It was revealed Friday that a German study on stroke patients has yielded some alarming findings. A total of 552 participants in the study were administered either a placebo, or a relatively high dose of Eprex for 3 days. According to a statement released by the FDA on September 26th, 16 percent of study patients who were treated with Eprex had died three months after the study commenced, as compared with 9 percent of patients who were given the placebo.
That's a death rate of nearly 2:1, when measured against the placebo.
Eprex is known generically as epoetin alfa, and is part of the class of drugs known as erythropoiesis-stimulating agents. The latter class is approved for the treatment of kidney disease and cancer, and is known throughout the medical community and pharmaceutical industry as ESAs.
However, the German study was launched in an effort to determine if ESAs would be useful for improving brain function in stroke patients—a use that is not approved in the US by the FDA.
Eprex is not the only ESA under the Johnson & Johnson banner. Another epoetin alfa is sold by Johnson & Johnson as Procrit, while Amgen of Thousand Oaks, California vends a version of epoetin alfa known as Epogen.

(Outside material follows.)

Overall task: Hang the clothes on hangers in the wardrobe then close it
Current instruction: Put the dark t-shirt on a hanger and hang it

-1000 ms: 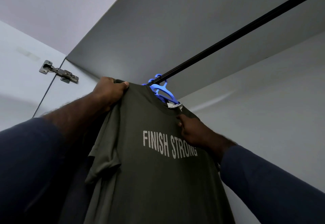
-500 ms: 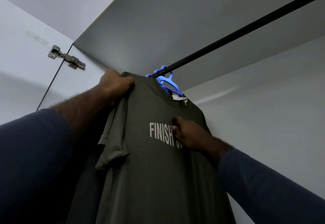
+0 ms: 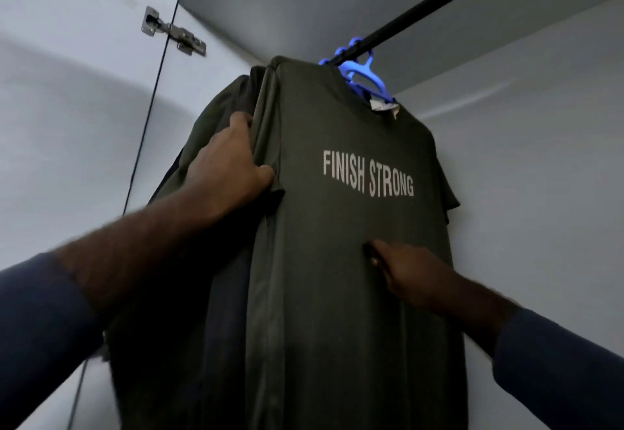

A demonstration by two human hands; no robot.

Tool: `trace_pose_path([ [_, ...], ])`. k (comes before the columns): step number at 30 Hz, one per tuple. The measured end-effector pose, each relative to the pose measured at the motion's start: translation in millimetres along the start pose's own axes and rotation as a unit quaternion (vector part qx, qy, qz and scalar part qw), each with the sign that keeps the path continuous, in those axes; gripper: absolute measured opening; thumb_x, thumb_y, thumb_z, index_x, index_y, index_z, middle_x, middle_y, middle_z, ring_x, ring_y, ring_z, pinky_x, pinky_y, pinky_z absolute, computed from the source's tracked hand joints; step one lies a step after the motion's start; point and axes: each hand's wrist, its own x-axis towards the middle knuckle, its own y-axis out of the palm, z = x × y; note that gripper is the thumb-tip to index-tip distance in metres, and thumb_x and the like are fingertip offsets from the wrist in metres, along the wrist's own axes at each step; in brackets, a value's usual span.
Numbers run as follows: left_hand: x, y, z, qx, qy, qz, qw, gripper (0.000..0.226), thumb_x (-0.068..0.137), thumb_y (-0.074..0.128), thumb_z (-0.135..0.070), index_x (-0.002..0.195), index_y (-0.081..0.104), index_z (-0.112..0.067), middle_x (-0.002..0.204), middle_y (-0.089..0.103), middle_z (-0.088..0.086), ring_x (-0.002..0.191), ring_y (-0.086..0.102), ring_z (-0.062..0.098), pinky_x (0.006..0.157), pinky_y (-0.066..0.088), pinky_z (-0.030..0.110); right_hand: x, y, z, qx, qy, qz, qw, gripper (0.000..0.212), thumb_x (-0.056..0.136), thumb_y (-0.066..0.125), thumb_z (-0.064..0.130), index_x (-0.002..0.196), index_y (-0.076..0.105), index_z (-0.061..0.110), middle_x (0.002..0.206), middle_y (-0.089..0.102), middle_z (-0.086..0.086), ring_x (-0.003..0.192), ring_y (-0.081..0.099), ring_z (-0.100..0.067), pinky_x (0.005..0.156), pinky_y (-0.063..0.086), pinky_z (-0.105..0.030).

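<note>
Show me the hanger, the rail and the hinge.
hanger [image 3: 380, 83], head view, blue arm below the hook.
rail [image 3: 439, 2], head view, middle of the black bar.
hinge [image 3: 179, 36], head view, metal arm across the door gap.

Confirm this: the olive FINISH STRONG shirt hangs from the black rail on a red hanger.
Not right. The head view shows the hanger is blue, not red. The olive FINISH STRONG shirt does hang on it from the black rail.

Both arms up; L hand [image 3: 229, 166] pinches shirt [image 3: 337, 311] sleeve, R hand [image 3: 415, 277] lower, touching front, grip unclear.
</note>
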Motion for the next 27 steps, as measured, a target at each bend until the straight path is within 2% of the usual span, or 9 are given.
trace_pose_path([
  [2,-30.7,-2.0,7.0,-0.007,0.034,-0.062,0.997,0.056,0.082,0.064,-0.025,0.133,0.041,-0.019,0.119,0.054,0.004,0.099,0.055,0.022,0.082,0.043,0.037,-26.9,16.0,7.1,0.000,-0.004,0.027,1.000,0.041,0.107,0.033,0.034,0.146,0.037,0.022,0.132,0.059,-0.006,0.114,0.058,-0.022,0.100,0.045,-0.040],
  [5,-77.2,0.3,12.4,-0.019,0.136,-0.112,0.984,0.039,0.087,0.064,-0.024,0.123,0.051,-0.015,0.110,0.052,0.003,0.084,0.045,0.007,0.069,0.038,0.030,-64.3,39.5,15.4,0.010,0.000,0.076,0.997,0.043,0.107,0.034,0.035,0.148,0.035,0.023,0.132,0.058,-0.005,0.114,0.059,-0.022,0.101,0.045,-0.042],
  [7,-107.7,5.7,10.5,-0.023,0.193,-0.073,0.978,0.032,0.088,0.062,-0.023,0.118,0.055,-0.012,0.105,0.052,0.004,0.085,0.047,0.008,0.067,0.040,0.028,-88.7,55.6,20.9,0.011,0.000,0.100,0.995,0.042,0.106,0.035,0.035,0.146,0.037,0.021,0.129,0.060,-0.006,0.111,0.060,-0.023,0.099,0.046,-0.042],
  [11,-169.4,26.9,3.2,0.004,0.297,0.048,0.954,0.023,0.088,0.053,-0.026,0.102,0.062,-0.011,0.096,0.056,0.006,0.083,0.057,0.022,0.066,0.050,0.034,-130.5,80.7,34.7,0.031,0.014,0.145,0.989,0.034,0.106,0.038,0.033,0.134,0.045,0.017,0.118,0.063,-0.007,0.103,0.062,-0.024,0.095,0.049,-0.043],
  [15,-213.8,41.6,-2.5,0.025,0.348,0.148,0.925,0.022,0.088,0.049,-0.028,0.096,0.064,-0.014,0.090,0.056,0.003,0.075,0.055,0.020,0.058,0.050,0.039,-162.3,87.2,45.5,0.044,0.022,0.176,0.983,0.027,0.105,0.041,0.032,0.125,0.049,0.015,0.105,0.063,-0.004,0.094,0.061,-0.020,0.089,0.051,-0.038],
  [18,-203.0,34.7,0.1,0.006,0.298,0.120,0.947,0.016,0.088,0.055,-0.025,0.095,0.063,-0.013,0.090,0.054,0.002,0.076,0.054,0.018,0.058,0.050,0.036,-160.7,73.7,48.4,0.076,0.027,0.155,0.985,0.023,0.105,0.044,0.032,0.118,0.050,0.015,0.096,0.057,0.002,0.088,0.059,-0.016,0.082,0.049,-0.031],
  [20,-181.5,20.5,3.8,-0.008,0.232,0.076,0.970,0.015,0.088,0.059,-0.024,0.097,0.061,-0.013,0.093,0.052,0.002,0.081,0.054,0.018,0.061,0.048,0.033,-144.6,52.7,55.4,0.093,0.017,0.115,0.989,0.025,0.104,0.046,0.034,0.120,0.051,0.015,0.103,0.061,0.000,0.094,0.061,-0.017,0.085,0.048,-0.030],
  [23,-147.9,-0.2,13.3,-0.034,0.152,0.004,0.988,0.021,0.087,0.065,-0.024,0.105,0.058,-0.014,0.102,0.050,0.000,0.087,0.053,0.014,0.069,0.046,0.029,-113.2,18.0,73.9,0.098,0.003,0.051,0.994,0.041,0.102,0.050,0.036,0.136,0.048,0.013,0.125,0.063,-0.008,0.112,0.060,-0.026,0.098,0.048,-0.041],
  [27,-97.8,-18.2,27.8,-0.108,0.029,-0.078,0.991,0.032,0.086,0.068,-0.024,0.114,0.054,-0.014,0.111,0.051,0.003,0.084,0.055,0.012,0.072,0.047,0.023,-67.7,-28.1,105.4,0.097,-0.023,-0.069,0.993,0.037,0.096,0.056,0.037,0.124,0.053,0.013,0.120,0.067,-0.012,0.111,0.062,-0.033,0.091,0.050,-0.043],
])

ESAs have come under the microscope, and have proven somewhat controversial given the studies that found tumor growth, and shorter survival windows for patients prescribed high doses of ESAs. The FDA mandated beefed-up warning labels for ESAs earlier this summer, and have been monitoring various studies gauging the potential neurological benefits of ESAs.
It was reported that the manufacturer alerted the FDA to the concerns over ESAs, and indicated it would be continuing to monitor the situation. It was also revealed that while Johnson & Johnson provided financing, and supplies for the German study, the manufacturer did not have a role in the design of the study, or its implementation.
READ MORE Drugs and Medical Devices LEGAL NEWS
While doctors have the final say in determining whether or not a drug is suitable for unapproved use, it is illegal for a drug manufacturer to promote, or market a drug for a use other than for what it was originally approved. A manufacturer can conduct studies and trials, collect data and hash out conclusions in an effort to seek updated approval status for a drug. Only then could it actively market a drug for a purpose that was, prior to a renewed approval, invalid and therefore illegal in the eyes of the FDA.